__Information shown__
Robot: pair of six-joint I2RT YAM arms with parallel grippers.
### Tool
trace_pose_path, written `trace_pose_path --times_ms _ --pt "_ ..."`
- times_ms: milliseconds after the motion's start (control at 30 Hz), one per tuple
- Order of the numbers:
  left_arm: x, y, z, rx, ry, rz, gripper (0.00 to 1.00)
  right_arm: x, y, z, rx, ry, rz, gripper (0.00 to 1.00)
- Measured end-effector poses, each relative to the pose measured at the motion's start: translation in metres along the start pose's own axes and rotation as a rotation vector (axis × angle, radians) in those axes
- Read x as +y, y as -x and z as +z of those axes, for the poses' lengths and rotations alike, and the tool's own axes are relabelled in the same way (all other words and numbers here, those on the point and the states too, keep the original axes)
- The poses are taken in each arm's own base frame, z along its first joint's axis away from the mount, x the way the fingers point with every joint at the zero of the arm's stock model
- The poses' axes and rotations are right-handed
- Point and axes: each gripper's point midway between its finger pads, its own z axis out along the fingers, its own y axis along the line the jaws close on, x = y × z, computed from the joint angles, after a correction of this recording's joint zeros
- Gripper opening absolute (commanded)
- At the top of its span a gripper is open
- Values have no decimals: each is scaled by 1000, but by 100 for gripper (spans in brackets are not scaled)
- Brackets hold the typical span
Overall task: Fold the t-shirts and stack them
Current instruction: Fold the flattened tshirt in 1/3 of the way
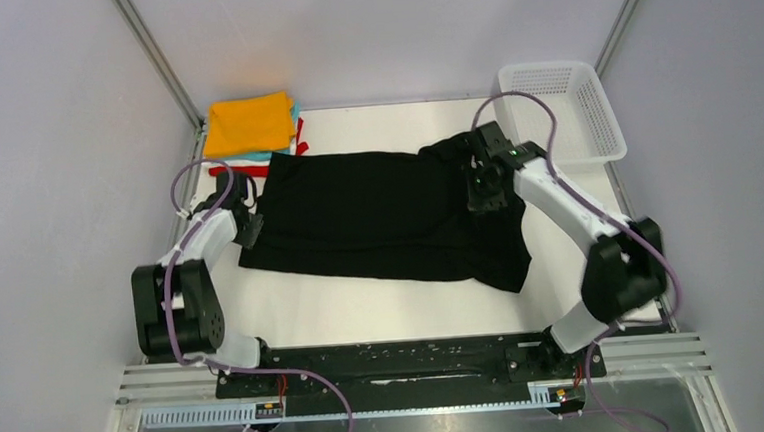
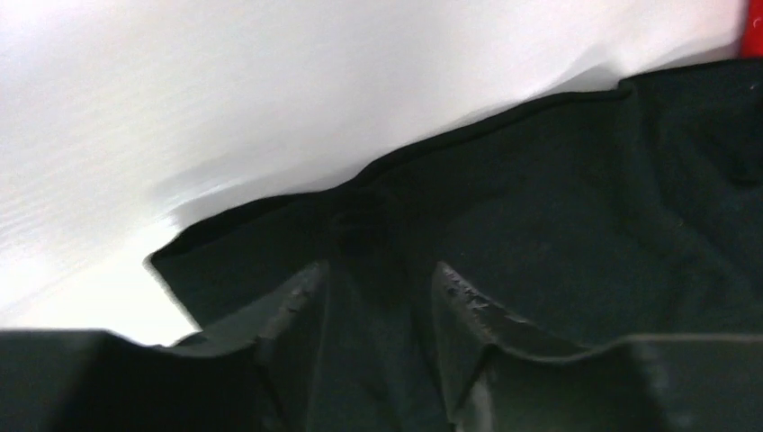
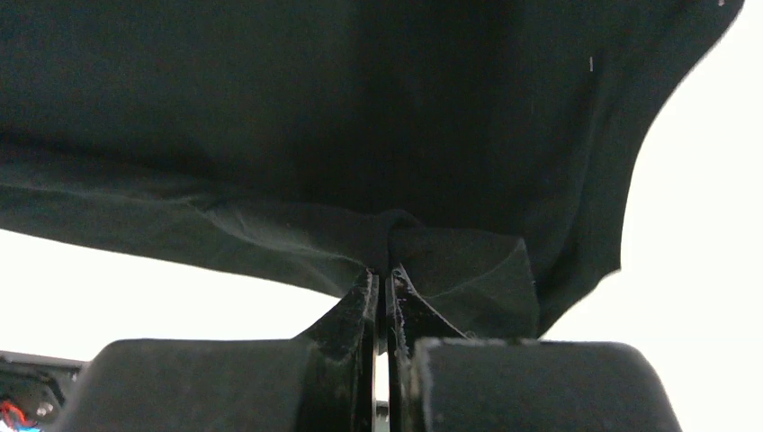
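Both arm bases stand on the black mounting rail [image 1: 387, 361] at the bottom of the top external view. Above the rail, the white table [image 1: 364, 312] carries a large plain black t-shirt [image 1: 378, 216], spread flat across the centre of the frame with its longer side running left to right. The left gripper [image 1: 250, 224] sits at the left edge of the black t-shirt. The right gripper [image 1: 484, 192] sits over its upper right portion. At upper left, a folded orange t-shirt [image 1: 247, 124] tops a stack; teal cloth [image 1: 294, 111] and red cloth [image 1: 301, 136] show at the stack's right edge, close to the upper left corner of the black t-shirt. A white plastic mesh basket [image 1: 608, 127] stands at upper right, beside the right arm.

Left wrist view: the two dark fingers [image 2: 292, 310] of the left gripper [image 2: 380, 270] rise from the bottom of the frame and stand apart, with a narrow gap between them. The black t-shirt [image 2: 585, 198] fills the right and lower centre, and its hem runs diagonally just beyond the fingertips. Bare table [image 2: 270, 90] fills the upper left. A sliver of red cloth [image 2: 754, 27] shows at the upper right corner.

Right wrist view: the fingers [image 3: 360, 306] of the right gripper [image 3: 389, 274] are pressed almost together, leaving only a thin slit. A small ridge of the black t-shirt [image 3: 270, 108] is pinched at their tips. The garment covers the upper frame; table [image 3: 702, 225] shows at right and lower left.
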Motion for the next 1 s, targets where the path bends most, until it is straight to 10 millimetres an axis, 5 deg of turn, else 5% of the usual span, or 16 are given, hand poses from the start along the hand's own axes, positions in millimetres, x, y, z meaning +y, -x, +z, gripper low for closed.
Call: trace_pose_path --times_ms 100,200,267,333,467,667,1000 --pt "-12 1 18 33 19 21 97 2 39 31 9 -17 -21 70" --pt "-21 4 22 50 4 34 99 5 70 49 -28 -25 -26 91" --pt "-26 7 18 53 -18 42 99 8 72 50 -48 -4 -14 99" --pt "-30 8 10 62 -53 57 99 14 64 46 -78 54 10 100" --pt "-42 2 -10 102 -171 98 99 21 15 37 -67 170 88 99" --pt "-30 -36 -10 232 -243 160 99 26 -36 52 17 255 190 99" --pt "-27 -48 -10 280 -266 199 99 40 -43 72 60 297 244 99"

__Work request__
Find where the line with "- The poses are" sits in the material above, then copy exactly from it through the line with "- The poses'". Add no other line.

__Result of this exercise__
- The poses are taken in each arm's own base frame, z along its first joint's axis away from the mount, x the way the fingers point with every joint at the zero of the arm's stock model
- The poses' axes and rotations are right-handed

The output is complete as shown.